Frankie Howard

Personal information
- Full name: Francis Henry Howard
- Date of birth: 30 January 1931
- Place of birth: Acton, England
- Date of death: 11 October 2007 (aged 76)
- Place of death: Brighton, England
- Height: 5 ft 6 in (1.68 m)
- Position(s): Outside left

Senior career*
- Years: Team / Apps / (Gls)
- 19??–1950: Guildford City
- 1950–1959: Brighton & Hove Albion / 200 / (26)

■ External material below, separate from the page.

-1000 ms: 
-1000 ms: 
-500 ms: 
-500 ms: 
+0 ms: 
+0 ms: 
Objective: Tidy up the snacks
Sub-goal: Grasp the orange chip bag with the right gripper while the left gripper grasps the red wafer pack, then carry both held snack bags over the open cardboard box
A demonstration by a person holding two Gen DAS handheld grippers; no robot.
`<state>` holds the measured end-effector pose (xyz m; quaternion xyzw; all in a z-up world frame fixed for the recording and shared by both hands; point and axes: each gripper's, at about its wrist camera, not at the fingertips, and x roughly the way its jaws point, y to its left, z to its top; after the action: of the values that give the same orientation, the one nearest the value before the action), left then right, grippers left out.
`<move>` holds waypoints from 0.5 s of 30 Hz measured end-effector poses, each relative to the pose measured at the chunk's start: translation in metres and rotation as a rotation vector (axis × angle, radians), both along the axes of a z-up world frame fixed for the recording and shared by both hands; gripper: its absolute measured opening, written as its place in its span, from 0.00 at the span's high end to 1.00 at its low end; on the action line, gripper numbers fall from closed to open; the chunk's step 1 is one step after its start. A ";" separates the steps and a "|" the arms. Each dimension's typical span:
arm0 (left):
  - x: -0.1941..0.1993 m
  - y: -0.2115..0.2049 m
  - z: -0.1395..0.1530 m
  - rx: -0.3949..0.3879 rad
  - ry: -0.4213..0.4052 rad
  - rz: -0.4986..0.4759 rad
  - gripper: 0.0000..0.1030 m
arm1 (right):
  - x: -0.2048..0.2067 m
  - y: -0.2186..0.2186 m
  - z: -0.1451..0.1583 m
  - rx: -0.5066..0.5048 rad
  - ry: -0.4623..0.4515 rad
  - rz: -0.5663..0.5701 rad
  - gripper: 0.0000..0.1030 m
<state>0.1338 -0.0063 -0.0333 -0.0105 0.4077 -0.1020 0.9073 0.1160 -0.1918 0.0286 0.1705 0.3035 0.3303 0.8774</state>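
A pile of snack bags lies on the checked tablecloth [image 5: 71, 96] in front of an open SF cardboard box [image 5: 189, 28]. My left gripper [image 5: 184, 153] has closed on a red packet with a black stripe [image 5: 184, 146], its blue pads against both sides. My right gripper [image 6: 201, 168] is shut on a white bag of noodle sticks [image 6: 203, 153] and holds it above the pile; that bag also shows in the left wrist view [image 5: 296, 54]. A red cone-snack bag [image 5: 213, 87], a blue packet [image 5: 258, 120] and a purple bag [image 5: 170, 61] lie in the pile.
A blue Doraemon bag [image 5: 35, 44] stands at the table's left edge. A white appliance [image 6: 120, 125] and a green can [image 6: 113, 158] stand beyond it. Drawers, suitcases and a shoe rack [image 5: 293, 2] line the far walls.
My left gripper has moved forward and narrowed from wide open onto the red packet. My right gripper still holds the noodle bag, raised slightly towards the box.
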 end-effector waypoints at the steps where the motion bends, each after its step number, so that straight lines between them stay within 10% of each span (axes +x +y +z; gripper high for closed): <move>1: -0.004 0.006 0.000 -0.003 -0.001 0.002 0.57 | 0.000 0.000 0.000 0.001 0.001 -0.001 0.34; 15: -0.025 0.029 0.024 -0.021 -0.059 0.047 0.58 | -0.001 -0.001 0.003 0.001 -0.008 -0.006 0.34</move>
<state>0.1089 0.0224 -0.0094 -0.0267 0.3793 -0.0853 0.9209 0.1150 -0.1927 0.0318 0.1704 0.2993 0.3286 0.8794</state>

= Frankie Howard (footballer) =

English footballer

Francis Henry Howard (30 January 1931 – 11 October 2007) was an English professional footballer who scored 26 goals from 200 Football League appearances playing at outside left for Brighton & Hove Albion.

==Life and career==
Howard was born in 1931 in Acton, Middlesex. A pacy left winger who had been a sprinter in his youth, Howard joined Brighton & Hove Albion from Guildford City in 1950. By the mid-1950s, he had established himself in the team, partnering Denis Foreman on the left of the attack, and in the 1957–58 season, he missed only five matches as Albion were promoted to the Second Division. Knee ligaments torn nine months later forced his retirement. He remained on the club staff as groundsman for nearly 30 years. Howard died in Brighton in 2007 at the age of 76.